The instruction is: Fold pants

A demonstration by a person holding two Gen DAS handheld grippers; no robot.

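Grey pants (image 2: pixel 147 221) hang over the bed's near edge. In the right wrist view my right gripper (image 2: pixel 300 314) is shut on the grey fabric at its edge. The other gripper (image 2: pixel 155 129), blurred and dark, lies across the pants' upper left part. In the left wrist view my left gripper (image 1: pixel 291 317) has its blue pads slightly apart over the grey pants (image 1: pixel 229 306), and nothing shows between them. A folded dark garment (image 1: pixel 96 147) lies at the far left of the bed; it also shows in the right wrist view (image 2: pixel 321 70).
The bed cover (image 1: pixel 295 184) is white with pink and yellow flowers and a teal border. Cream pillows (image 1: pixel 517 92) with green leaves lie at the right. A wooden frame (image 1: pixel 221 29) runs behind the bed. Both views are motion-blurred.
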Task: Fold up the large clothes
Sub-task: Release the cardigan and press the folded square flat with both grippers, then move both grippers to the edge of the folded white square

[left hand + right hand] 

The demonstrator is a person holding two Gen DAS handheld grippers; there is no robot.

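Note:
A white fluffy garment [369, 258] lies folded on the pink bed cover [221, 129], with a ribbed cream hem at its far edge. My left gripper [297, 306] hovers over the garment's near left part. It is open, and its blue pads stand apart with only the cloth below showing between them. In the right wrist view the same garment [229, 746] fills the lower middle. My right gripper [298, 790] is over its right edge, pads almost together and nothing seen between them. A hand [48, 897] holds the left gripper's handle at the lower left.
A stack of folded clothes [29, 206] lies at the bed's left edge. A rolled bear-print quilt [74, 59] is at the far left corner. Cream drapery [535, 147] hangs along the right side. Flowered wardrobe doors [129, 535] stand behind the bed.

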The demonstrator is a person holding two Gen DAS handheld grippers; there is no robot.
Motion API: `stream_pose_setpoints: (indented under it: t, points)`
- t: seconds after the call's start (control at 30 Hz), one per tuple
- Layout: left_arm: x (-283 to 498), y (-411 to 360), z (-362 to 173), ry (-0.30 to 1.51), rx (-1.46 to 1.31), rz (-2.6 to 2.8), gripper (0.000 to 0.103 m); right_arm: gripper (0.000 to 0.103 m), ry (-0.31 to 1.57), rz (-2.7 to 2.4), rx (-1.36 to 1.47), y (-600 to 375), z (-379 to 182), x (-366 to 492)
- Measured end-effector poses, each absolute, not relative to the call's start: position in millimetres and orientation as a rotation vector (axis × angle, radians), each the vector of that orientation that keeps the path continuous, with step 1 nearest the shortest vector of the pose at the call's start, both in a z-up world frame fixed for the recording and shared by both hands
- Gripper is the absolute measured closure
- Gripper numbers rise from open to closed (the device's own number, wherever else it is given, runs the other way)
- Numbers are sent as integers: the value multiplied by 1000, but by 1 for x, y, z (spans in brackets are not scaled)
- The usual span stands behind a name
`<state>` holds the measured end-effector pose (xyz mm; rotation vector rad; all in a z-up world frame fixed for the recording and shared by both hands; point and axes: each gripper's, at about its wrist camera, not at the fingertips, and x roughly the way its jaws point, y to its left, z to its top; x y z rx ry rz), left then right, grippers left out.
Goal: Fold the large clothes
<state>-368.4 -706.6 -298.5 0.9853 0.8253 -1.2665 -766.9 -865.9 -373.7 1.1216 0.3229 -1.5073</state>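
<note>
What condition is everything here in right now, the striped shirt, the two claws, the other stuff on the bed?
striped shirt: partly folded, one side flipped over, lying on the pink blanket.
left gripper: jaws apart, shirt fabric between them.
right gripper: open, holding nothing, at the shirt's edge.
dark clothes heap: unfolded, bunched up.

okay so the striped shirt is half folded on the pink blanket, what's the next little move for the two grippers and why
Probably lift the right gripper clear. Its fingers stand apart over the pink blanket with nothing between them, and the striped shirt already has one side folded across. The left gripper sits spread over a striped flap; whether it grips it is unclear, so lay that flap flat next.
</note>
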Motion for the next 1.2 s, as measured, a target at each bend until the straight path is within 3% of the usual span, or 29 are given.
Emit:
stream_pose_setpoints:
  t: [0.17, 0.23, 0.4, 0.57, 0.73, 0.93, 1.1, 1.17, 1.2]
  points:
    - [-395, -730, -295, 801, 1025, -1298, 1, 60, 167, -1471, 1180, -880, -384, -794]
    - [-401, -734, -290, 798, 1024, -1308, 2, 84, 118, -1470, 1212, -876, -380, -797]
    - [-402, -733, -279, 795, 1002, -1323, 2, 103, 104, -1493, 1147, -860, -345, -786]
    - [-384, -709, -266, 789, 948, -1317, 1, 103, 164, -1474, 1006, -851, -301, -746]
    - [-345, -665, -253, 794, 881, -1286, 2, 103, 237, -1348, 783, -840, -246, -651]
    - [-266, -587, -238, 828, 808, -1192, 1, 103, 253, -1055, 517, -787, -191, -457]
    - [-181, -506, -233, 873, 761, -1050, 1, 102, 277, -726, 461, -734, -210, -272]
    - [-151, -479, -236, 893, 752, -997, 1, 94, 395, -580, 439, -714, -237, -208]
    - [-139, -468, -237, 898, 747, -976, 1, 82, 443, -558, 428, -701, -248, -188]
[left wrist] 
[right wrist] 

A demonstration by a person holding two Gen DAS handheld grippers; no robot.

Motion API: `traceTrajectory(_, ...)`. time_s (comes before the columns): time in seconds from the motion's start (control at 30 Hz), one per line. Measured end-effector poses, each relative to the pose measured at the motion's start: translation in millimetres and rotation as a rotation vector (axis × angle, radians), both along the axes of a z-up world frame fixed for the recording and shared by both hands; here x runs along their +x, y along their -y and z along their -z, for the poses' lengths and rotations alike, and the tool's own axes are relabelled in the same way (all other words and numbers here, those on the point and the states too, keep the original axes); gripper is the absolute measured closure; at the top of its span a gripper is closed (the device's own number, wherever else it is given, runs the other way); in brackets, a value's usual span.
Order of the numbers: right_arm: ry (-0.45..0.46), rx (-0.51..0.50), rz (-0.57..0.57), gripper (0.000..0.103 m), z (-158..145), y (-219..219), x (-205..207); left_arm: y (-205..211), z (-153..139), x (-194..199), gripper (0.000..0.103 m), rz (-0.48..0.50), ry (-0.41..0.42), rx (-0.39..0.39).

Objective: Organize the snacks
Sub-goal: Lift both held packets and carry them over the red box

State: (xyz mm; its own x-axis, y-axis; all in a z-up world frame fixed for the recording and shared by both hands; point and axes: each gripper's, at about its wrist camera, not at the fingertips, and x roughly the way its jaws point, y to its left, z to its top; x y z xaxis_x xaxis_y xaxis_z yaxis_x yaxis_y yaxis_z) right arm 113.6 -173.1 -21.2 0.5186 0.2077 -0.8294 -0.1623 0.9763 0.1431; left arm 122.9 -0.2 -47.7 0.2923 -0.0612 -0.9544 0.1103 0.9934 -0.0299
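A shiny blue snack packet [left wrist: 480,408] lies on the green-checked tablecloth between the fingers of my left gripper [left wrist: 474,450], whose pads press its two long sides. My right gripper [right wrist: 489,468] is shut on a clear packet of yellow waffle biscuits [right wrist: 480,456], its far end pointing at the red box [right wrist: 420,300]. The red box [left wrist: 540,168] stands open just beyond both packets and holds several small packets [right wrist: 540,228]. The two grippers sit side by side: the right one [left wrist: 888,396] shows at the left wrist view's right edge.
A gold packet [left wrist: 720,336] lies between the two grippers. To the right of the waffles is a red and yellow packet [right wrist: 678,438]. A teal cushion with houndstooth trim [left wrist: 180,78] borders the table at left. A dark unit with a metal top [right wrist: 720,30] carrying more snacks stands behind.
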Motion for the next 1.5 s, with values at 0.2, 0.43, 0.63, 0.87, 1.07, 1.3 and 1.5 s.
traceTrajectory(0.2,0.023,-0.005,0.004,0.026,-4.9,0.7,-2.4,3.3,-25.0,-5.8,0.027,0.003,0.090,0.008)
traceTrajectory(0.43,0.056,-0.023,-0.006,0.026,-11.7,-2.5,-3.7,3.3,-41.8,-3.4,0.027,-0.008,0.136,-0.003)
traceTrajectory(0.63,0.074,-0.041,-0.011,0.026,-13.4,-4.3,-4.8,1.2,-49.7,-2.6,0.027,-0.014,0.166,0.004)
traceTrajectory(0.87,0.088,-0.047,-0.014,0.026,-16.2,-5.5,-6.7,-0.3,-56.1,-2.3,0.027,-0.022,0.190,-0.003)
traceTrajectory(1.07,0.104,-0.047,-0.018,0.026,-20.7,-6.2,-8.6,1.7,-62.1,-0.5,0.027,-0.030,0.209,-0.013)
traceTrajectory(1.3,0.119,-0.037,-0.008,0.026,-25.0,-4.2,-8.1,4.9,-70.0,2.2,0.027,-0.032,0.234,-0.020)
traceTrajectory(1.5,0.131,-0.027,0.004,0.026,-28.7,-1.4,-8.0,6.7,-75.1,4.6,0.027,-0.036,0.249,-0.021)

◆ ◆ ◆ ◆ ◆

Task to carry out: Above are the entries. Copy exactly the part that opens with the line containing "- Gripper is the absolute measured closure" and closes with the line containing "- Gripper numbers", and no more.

Task answer:
- Gripper is the absolute measured closure
- Gripper numbers rise from open to closed (the device's own number, wherever else it is given, runs the other way)

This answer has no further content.